First we needed to get botox, and fillers, and hair extensions and liposuction, and tummy tucks, and breast implants etc etc etc so we can all pretend that we don’t age and look as perfect as our favourite celebrities, but now it seems that the attention has shifted a little south. Like, to our vaginas.
First of all, I couldn’t care less what you decide to do with your body to make yourself feel better. If a bit of botox makes you smile, then you should go for it. Sick of your tummy after a lifetime (it seems) of having babies and you opt for a tummy tuck – awesome! Good for you. Want to give your girls a little ‘lift’ and opt for some implants, hell yes. Fine. And while I still think that there’s a huge celebrity influence that makes us actually want to do these things, if it makes you feel better then I’m all for it. But can we please leave our nether regions alone?!
Full confession – I have never let anyone wax any part of my body other than my eyebrows. Partially because the thought of hot wax anywhere near my vagina makes me cringe, and partially because the thought of a stranger applying hot wax anywhere near my vagina makes me cringe more. In general I’m not a prude, but I’ve always been perfectly happy with maintaining my own garden, thank you very much.

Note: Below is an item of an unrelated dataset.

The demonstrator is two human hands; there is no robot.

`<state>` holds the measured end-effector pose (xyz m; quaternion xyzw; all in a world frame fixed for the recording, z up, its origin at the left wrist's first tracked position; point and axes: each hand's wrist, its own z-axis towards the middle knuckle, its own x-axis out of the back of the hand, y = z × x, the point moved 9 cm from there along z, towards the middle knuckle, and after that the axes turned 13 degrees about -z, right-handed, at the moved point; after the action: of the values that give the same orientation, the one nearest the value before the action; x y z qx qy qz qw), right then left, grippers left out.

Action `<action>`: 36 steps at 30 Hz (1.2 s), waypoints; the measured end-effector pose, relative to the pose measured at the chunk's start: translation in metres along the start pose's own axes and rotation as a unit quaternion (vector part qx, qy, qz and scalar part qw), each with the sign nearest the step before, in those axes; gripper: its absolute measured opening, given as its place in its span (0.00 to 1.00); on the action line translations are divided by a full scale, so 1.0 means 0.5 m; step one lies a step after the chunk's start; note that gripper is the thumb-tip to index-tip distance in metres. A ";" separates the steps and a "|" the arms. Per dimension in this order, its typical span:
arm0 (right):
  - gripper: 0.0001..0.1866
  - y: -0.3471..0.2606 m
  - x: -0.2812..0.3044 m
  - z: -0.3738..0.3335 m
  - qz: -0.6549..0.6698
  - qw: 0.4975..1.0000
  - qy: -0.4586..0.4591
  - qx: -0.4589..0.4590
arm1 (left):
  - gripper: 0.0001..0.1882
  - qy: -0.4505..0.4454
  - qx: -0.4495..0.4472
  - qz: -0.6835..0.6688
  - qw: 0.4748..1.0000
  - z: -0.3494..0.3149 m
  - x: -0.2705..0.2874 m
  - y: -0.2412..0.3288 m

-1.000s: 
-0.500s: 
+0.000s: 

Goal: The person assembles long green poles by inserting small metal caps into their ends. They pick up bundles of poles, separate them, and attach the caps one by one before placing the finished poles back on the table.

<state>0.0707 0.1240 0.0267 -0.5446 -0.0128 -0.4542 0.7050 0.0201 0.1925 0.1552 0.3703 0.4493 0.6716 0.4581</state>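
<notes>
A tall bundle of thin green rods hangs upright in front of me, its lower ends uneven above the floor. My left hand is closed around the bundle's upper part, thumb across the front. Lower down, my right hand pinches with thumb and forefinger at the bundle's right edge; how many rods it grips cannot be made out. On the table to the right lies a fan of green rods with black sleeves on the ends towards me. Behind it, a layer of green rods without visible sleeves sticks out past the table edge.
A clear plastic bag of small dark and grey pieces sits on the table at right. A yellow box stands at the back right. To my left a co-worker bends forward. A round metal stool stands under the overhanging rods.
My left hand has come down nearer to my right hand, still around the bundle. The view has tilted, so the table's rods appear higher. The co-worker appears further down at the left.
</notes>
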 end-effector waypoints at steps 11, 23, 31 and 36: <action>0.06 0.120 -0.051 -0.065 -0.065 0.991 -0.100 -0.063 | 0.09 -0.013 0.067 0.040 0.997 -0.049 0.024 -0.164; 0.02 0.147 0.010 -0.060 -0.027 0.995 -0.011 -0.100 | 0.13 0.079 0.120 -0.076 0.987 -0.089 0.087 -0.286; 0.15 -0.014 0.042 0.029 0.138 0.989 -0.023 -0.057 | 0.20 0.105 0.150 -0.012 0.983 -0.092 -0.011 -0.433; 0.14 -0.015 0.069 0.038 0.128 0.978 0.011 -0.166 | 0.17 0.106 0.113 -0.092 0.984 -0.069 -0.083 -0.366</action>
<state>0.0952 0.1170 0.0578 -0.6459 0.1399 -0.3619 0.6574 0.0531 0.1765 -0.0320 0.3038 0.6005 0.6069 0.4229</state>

In the past few years we’ve seen the attention to the vagina increase incrementally. It started with shaving different designs into your pubic hair (I think that was actually porn’s influence) which was then followed by the now very popular Brazillian wax. Then we had ‘vajazzling’ which was completely ridiculous and a very lame marketers attempt at capitalizing on the booming vagina beauty trend. But now it seems that there’s a new ‘vagina’ trend in Hollywood, and we have Gwyneth Paltrow to thank for it.
Gwyneth Paltrow’s lifestyle blog GOOP recently discussed the actress’s visit to the Tikkun Spa in LA. This is where Gwyneth experienced a ‘vagina steam’ that she loved so much she had to tell us all about. “And, in addition to the sauna rooms, there’s a long menu of massages and kick-ass body scrubs to complement the sauna time. We’re burying the lede though, because the real golden ticket here is the Mugworth V-Steam: You sit on what is essentially a mini-throne, and a combination of infrared and mugwort steam cleanses your uterus, et al. It is an energetic release—not just a steam douche—that balances female hormone levels. If you’re in LA, you have to do it.”
Um, no, I do not have to do that. Didn’t we all learn a long time ago that douches = bad, even when you call it a ‘steam cleanse?’ Honestly, if I’m not letting a licensed esthetician near my goods with hot wax, I’m definitely not sitting on a toilet that shoots hot steam up my vajayjay. My hormones have no hope in hell of being balanced anyway, so I’ll take my chances with skipping this one. It must be a very rich person who has run out of places to spend their money that feels the need to worry about ‘cleansing their uterus.’
So while it would be naive to deny that celebrity culture has a huge impact on the value we place on our own external beauty, let’s just all agree that when it comes to our vaginas, we know what’s best. OK?